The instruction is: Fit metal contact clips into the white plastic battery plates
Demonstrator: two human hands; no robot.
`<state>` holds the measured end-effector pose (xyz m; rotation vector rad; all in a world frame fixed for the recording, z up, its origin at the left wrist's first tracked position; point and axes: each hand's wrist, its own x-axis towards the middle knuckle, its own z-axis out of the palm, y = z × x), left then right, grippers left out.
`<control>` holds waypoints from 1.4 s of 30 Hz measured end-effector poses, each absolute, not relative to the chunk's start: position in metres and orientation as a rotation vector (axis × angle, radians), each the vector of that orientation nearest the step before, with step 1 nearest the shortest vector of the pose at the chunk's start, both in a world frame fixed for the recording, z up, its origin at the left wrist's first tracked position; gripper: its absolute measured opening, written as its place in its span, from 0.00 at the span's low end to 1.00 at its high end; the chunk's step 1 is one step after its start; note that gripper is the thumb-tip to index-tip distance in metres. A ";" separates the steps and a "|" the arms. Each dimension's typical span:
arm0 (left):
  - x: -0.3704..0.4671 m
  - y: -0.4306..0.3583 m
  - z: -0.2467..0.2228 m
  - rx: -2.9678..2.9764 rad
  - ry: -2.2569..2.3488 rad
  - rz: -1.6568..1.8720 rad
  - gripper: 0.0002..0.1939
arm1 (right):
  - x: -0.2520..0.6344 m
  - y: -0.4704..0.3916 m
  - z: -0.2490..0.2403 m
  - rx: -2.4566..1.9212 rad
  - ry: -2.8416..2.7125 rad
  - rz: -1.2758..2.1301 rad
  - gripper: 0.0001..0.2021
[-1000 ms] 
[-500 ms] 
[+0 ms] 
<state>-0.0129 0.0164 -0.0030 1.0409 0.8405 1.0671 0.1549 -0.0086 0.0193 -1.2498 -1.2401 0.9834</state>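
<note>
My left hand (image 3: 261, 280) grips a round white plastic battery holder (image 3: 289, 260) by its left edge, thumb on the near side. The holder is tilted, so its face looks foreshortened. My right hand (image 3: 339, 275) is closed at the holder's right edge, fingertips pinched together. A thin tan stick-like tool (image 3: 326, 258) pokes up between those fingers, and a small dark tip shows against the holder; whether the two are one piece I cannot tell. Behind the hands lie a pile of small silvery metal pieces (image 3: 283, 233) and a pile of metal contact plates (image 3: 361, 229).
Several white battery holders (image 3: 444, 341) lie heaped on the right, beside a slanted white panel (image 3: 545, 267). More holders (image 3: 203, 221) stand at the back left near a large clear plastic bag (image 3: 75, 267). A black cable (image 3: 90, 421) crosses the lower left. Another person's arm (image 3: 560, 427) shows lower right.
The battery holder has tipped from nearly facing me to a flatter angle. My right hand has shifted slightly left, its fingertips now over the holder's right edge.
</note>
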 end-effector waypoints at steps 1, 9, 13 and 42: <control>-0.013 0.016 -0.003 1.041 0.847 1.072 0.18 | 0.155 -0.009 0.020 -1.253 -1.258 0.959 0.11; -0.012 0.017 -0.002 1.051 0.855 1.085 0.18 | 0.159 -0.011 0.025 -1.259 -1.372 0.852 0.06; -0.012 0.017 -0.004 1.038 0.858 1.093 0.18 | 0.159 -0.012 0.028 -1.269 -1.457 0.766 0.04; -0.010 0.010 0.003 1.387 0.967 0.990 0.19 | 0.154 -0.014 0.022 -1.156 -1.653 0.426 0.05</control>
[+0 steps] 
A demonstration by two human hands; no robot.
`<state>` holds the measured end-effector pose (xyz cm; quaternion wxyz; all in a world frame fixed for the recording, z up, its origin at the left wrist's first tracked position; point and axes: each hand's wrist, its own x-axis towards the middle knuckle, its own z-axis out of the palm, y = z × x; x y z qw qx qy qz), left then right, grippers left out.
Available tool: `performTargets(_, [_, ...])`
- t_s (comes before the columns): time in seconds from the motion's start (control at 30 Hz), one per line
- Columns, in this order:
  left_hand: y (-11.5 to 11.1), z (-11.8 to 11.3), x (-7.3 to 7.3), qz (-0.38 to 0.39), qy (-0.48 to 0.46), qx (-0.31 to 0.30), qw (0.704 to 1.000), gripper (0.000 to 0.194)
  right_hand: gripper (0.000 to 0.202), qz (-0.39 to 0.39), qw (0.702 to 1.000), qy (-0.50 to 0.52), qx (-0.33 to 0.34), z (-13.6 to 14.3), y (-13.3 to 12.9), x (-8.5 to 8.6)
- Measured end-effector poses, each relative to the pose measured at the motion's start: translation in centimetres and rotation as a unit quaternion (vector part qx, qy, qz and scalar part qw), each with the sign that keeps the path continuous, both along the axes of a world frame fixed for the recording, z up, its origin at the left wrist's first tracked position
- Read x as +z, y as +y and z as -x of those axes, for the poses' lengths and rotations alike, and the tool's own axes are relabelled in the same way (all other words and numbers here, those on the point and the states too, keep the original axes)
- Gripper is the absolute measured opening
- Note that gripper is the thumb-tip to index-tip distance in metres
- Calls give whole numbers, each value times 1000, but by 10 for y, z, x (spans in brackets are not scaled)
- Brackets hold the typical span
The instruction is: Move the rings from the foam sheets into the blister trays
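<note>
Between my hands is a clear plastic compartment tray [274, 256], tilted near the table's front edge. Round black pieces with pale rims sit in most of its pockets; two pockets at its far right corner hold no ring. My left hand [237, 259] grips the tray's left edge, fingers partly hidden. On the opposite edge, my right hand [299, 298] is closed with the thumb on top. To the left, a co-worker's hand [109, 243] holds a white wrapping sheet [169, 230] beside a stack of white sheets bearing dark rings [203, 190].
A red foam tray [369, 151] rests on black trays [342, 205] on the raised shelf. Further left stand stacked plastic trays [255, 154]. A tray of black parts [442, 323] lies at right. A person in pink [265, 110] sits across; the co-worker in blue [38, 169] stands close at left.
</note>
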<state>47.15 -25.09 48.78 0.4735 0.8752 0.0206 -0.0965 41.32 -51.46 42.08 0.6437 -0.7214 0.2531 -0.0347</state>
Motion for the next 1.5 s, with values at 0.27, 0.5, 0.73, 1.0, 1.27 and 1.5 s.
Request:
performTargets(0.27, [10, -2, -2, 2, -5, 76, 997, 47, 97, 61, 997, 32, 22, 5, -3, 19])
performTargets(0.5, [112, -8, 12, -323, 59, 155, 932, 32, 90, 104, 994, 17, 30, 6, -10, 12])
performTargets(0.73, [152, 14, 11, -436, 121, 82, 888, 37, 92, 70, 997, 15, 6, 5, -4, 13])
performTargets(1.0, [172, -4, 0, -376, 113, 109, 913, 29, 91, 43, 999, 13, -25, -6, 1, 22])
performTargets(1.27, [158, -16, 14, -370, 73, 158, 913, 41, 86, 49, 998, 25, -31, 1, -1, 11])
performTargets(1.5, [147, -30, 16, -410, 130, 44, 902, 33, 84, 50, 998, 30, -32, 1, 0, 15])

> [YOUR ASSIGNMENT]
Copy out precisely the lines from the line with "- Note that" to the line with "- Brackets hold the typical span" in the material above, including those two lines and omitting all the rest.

> [TASK OUTPUT]
- Note that gripper is the thumb-tip to index-tip distance in metres
- Calls give whole numbers, each value times 1000, but by 10 for y, z, x (spans in brackets are not scaled)
- Brackets hold the typical span

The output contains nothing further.